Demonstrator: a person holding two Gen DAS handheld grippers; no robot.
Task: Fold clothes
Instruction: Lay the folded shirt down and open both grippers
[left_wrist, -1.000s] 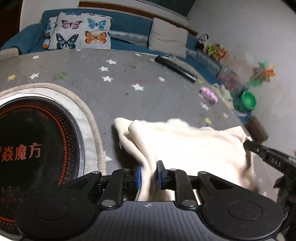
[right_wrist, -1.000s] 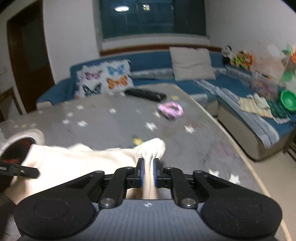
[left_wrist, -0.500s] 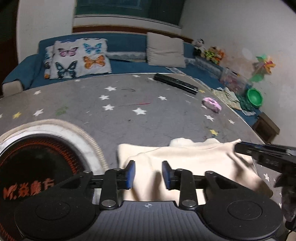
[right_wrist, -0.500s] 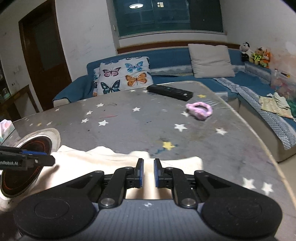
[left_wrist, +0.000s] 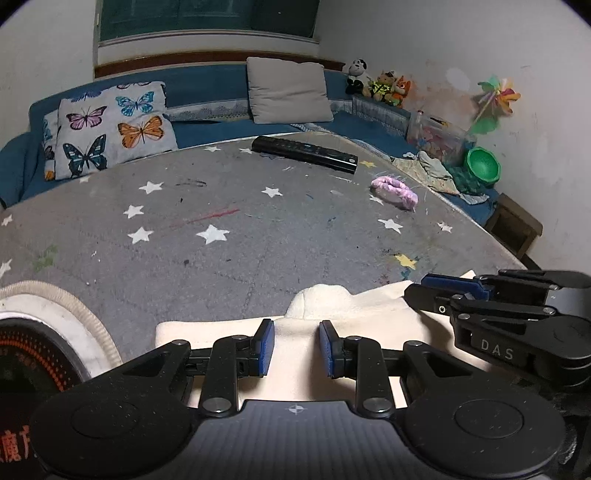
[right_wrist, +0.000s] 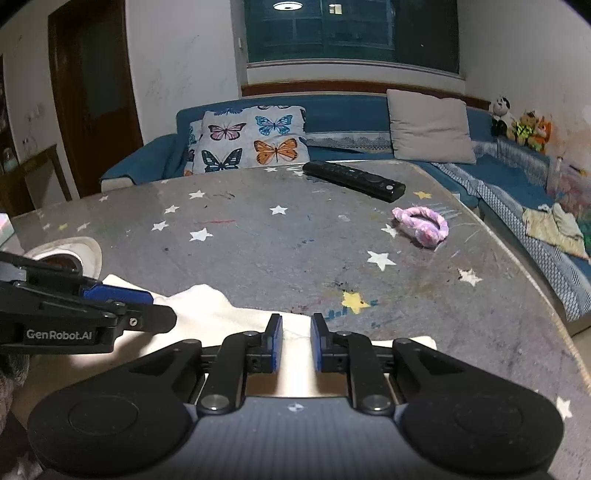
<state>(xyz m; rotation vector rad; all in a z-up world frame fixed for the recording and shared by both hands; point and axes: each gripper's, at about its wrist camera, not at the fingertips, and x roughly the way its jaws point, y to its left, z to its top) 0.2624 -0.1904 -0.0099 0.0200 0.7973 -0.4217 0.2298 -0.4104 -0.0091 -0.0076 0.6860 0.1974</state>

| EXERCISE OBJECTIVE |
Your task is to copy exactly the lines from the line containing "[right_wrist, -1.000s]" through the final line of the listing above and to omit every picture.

| TASK RESPONSE |
[right_wrist, -1.000s] 
[left_wrist, -0.500s] 
[right_wrist, -0.500s] 
[left_wrist, +0.000s] 
[right_wrist, +0.000s] 
<state>(xyz m; rotation vector rad; all in a z-up world frame fixed for the recording and shared by both hands; point and axes: each gripper's, at about its wrist camera, not at the fingertips, and x roughly the way its jaws point, y to its left, z to its top) 0.2624 -0.1904 -0.0099 0.0200 0.7973 -0.4217 0.2298 -0.4104 -0.0091 -0.0076 0.6860 0.1974</state>

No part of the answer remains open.